• Exercise directions: Using the records below, find every line that includes "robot" and copy it.

• Exercise materials:
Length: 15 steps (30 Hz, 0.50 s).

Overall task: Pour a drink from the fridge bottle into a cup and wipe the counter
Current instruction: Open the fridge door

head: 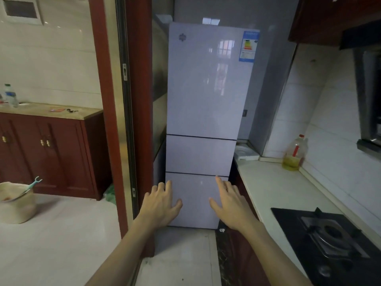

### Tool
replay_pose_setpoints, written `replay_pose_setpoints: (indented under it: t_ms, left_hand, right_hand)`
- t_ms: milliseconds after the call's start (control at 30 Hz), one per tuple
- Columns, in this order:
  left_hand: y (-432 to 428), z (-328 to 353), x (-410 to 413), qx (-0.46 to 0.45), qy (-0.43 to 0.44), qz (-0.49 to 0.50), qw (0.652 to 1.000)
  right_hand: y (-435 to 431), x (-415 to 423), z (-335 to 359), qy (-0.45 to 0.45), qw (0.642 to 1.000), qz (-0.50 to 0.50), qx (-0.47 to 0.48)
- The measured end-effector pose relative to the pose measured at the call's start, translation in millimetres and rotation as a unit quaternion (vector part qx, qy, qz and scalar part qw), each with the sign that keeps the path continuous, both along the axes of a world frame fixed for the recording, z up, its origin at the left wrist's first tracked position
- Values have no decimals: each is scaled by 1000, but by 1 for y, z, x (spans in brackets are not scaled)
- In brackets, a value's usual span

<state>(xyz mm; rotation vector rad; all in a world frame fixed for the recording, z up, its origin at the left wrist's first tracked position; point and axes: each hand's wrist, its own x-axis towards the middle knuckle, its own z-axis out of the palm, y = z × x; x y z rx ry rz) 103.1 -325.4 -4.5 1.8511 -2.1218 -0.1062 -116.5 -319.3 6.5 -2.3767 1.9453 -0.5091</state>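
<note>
A tall white three-door fridge (206, 83) stands straight ahead with all its doors closed, so nothing inside it shows. Both my arms reach forward in front of its lowest door. My left hand (159, 203) is open, fingers spread, holding nothing. My right hand (228, 203) is also open and holds nothing, just right of the left one. The pale counter (274, 188) runs along the right wall beside the fridge. No cup or cloth is in view.
A black gas hob (329, 240) is set into the counter at the near right, under a range hood (369, 96). An oil bottle (294, 153) stands against the tiled wall. A red door frame (111, 120) is on the left; beyond it are a wooden cabinet (51, 149), a water bottle (10, 96) and a woven basket (17, 201).
</note>
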Motion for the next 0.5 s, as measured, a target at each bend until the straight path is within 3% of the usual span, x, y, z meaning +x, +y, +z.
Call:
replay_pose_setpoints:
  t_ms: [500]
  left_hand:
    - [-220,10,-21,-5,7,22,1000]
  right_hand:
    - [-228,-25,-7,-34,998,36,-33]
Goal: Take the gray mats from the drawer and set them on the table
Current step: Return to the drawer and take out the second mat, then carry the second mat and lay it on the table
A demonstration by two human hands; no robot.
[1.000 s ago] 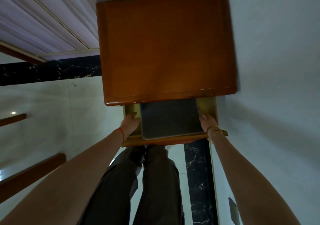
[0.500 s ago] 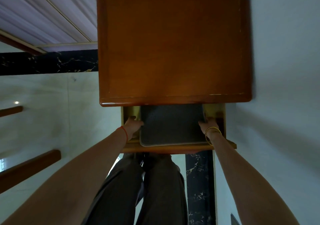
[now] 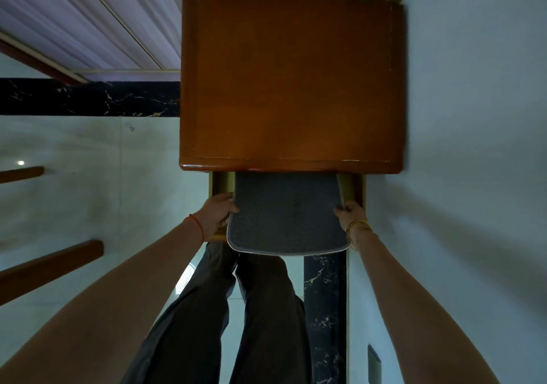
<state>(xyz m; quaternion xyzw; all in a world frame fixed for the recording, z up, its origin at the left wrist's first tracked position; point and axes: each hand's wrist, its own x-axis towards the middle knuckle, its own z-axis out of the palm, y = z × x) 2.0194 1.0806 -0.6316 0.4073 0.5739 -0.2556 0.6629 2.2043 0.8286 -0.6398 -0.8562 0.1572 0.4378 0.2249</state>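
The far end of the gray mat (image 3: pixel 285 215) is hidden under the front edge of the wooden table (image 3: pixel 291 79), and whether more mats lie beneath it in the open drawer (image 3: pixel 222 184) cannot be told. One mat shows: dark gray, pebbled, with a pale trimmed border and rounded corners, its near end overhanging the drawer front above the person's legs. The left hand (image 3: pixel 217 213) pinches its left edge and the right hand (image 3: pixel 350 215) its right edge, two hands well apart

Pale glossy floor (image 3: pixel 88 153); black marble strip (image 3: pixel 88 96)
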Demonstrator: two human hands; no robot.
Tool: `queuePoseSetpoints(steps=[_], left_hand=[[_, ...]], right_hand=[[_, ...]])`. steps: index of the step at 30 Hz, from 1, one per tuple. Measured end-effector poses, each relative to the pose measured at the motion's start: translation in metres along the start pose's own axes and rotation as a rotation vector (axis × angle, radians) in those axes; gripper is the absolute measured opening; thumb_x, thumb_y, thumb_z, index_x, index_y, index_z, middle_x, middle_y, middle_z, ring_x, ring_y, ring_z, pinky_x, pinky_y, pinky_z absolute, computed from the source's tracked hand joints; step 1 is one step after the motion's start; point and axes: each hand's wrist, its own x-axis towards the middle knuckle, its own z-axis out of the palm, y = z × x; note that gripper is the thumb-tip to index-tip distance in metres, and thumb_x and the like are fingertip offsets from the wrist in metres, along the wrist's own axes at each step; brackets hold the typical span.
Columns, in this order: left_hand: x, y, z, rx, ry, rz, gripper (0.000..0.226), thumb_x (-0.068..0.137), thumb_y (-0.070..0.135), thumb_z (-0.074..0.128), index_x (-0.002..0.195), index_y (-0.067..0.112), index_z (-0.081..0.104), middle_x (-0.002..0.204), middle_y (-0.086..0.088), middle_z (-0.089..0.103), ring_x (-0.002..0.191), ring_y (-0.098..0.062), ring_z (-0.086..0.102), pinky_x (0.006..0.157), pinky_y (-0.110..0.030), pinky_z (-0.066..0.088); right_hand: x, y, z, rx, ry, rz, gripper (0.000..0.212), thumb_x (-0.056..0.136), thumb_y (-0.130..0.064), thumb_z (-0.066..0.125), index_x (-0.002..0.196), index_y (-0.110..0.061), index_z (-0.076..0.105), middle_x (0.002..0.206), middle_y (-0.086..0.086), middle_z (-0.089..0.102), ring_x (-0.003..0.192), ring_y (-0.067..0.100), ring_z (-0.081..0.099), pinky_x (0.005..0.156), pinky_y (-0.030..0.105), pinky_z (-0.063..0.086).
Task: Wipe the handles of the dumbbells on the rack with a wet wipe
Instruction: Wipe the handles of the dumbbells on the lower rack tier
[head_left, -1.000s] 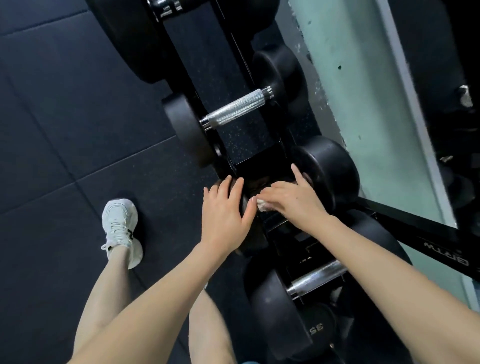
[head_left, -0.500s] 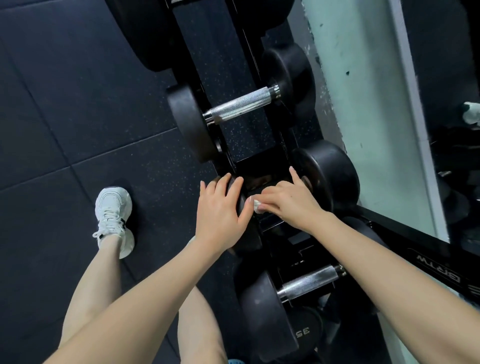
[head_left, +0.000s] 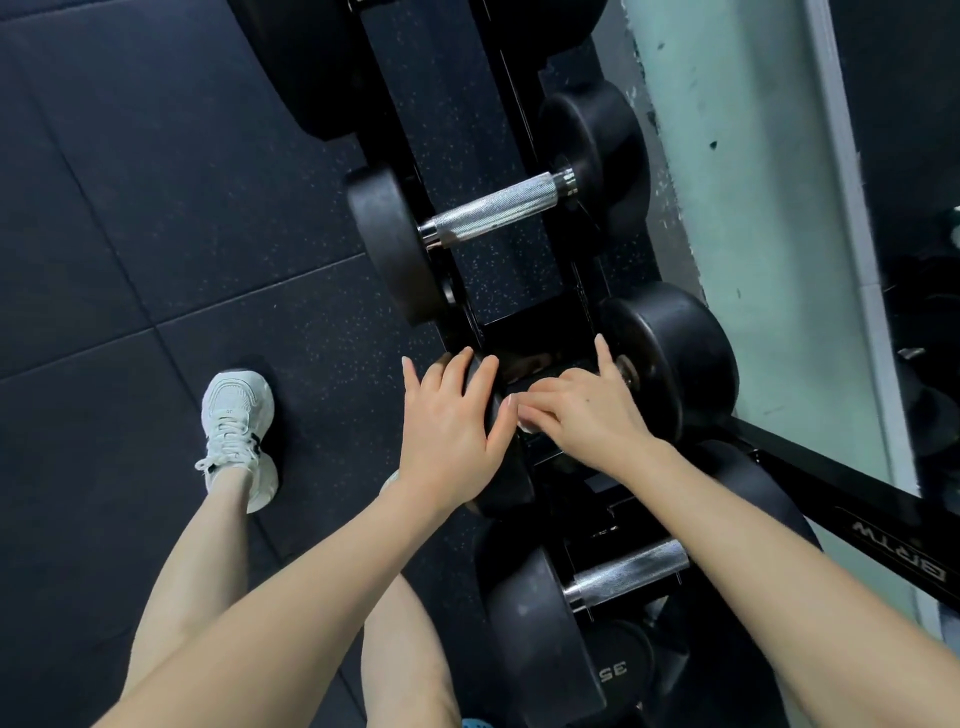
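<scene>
left hand (head_left: 447, 421): fingers flat and spread on the near round end of the middle dumbbell (head_left: 670, 358) | right hand (head_left: 582, 415): fingers curled tight on the white wipe (head_left: 527, 427), first finger sticking out | wipe: on that dumbbell's bar, between its round ends, on the black rack (head_left: 467, 156) | bar: hidden under the hand

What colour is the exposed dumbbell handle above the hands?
Silver knurled metal handle, shown in the head view.
</scene>
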Motion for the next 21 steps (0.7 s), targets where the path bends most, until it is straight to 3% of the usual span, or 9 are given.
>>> queuePoseSetpoints(steps=[4, 6, 9, 11, 13, 15, 17, 19, 21], left_hand=[[0.0, 0.001, 0.0, -0.012, 0.011, -0.001, 0.055, 0.093, 0.048, 0.028, 0.127, 0.013, 0.055, 0.13, -0.013, 0.056, 0.117, -0.032, 0.052, 0.111, -0.059, 0.017], [0.0, 0.001, 0.0, -0.015, 0.014, -0.003, 0.055, 0.093, 0.048, 0.028, 0.127, 0.013, 0.055, 0.131, -0.013, 0.056, 0.117, -0.032, 0.052, 0.112, -0.059, 0.016], [0.0, 0.0, 0.0, -0.025, 0.019, 0.002, 0.055, 0.093, 0.047, 0.028, 0.127, 0.013, 0.056, 0.13, -0.013, 0.056, 0.117, -0.032, 0.052, 0.112, -0.059, 0.017], [0.0, 0.0, 0.0, -0.028, 0.025, 0.004, 0.055, 0.093, 0.047, 0.028, 0.127, 0.013, 0.056, 0.13, -0.013, 0.056, 0.118, -0.032, 0.051, 0.112, -0.059, 0.016], [0.0, 0.0, 0.001, -0.029, 0.03, 0.009, 0.055, 0.093, 0.047, 0.029, 0.127, 0.013, 0.056, 0.13, -0.013, 0.056, 0.118, -0.032, 0.052, 0.112, -0.058, 0.015], [0.0, -0.001, 0.001, -0.033, 0.046, 0.008, 0.055, 0.093, 0.046, 0.03, 0.126, 0.012, 0.057, 0.129, -0.014, 0.057, 0.117, -0.032, 0.052, 0.112, -0.058, 0.016], [0.0, 0.0, 0.001, -0.034, 0.054, 0.007, 0.054, 0.093, 0.046, 0.03, 0.125, 0.012, 0.057, 0.128, -0.014, 0.058, 0.116, -0.032, 0.053, 0.111, -0.058, 0.016], [0.0, 0.0, 0.002, -0.032, 0.057, 0.007, 0.054, 0.093, 0.046, 0.031, 0.125, 0.012, 0.058, 0.127, -0.014, 0.058, 0.116, -0.032, 0.053, 0.111, -0.058, 0.017], [0.0, 0.0, 0.002, -0.032, 0.049, 0.007, 0.054, 0.093, 0.046, 0.031, 0.125, 0.011, 0.058, 0.127, -0.014, 0.058, 0.117, -0.032, 0.053, 0.111, -0.058, 0.017]], right_hand=[[0.003, 0.024, -0.012, -0.048, -0.066, -0.045, 0.039, 0.094, -0.053, 0.026, 0.108, -0.04, 0.06, 0.104, -0.017, 0.065, 0.1, 0.007, 0.059, 0.11, 0.038, -0.02], [0.009, 0.027, -0.021, -0.124, -0.142, -0.071, 0.032, 0.094, -0.051, 0.034, 0.107, -0.037, 0.061, 0.098, -0.012, 0.067, 0.098, 0.009, 0.06, 0.11, 0.038, -0.021], [0.023, 0.026, -0.037, -0.304, -0.282, -0.105, 0.026, 0.094, -0.045, 0.038, 0.099, -0.037, 0.062, 0.072, -0.009, 0.057, 0.096, 0.012, 0.06, 0.116, 0.045, -0.011], [0.031, 0.026, -0.044, -0.411, -0.334, -0.118, 0.028, 0.094, -0.045, 0.039, 0.104, -0.037, 0.065, 0.077, -0.008, 0.062, 0.098, 0.013, 0.06, 0.116, 0.044, -0.009], [0.038, 0.028, -0.048, -0.415, -0.388, -0.102, 0.032, 0.091, -0.048, 0.044, 0.094, -0.03, 0.071, 0.077, -0.007, 0.066, 0.095, 0.012, 0.06, 0.116, 0.043, -0.005], [0.046, 0.029, -0.049, -0.277, -0.44, -0.087, 0.028, 0.086, -0.049, 0.052, 0.091, -0.03, 0.072, 0.076, -0.007, 0.069, 0.088, 0.011, 0.059, 0.114, 0.038, 0.015], [0.05, 0.032, -0.05, -0.04, -0.473, -0.053, 0.023, 0.081, -0.046, 0.062, 0.095, -0.032, 0.073, 0.078, -0.007, 0.071, 0.079, 0.008, 0.06, 0.089, 0.028, 0.042], [0.048, 0.032, -0.043, 0.182, -0.484, -0.003, 0.018, 0.079, -0.043, 0.066, 0.093, -0.034, 0.074, 0.074, -0.009, 0.071, 0.071, 0.003, 0.063, 0.071, 0.021, 0.043], [0.041, 0.029, -0.031, 0.379, -0.444, 0.067, 0.018, 0.08, -0.047, 0.066, 0.092, -0.036, 0.074, 0.078, -0.011, 0.072, 0.076, 0.002, 0.065, 0.075, 0.021, 0.046]])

• Solved exercise:
A demonstration by two human hands; no robot.
Demonstrator: two human hands; no robot.

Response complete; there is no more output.